══ Recorded data
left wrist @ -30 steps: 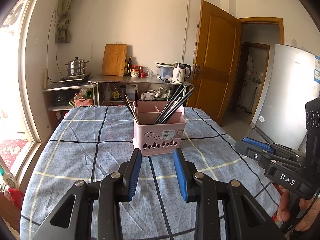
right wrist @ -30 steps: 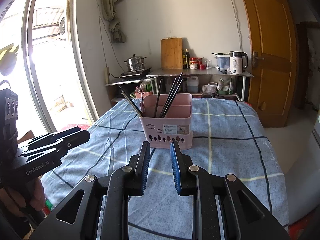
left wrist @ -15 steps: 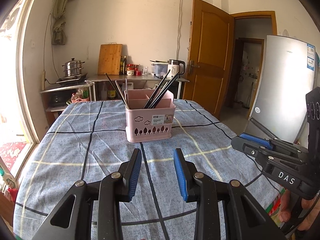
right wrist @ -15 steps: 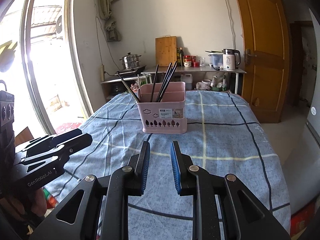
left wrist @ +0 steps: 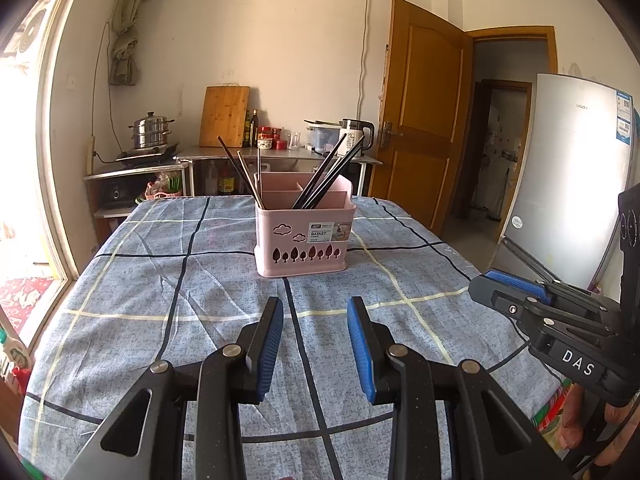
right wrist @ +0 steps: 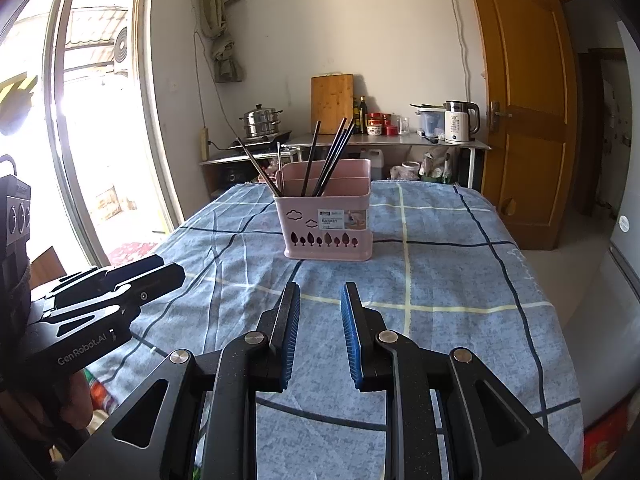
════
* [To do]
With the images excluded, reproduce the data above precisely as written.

* [Written answer]
left wrist @ -30 steps: 
right wrist @ -30 steps: 
left wrist @ -15 steps: 
right wrist @ -15 steps: 
left wrist @ +0 steps: 
right wrist @ +0 steps: 

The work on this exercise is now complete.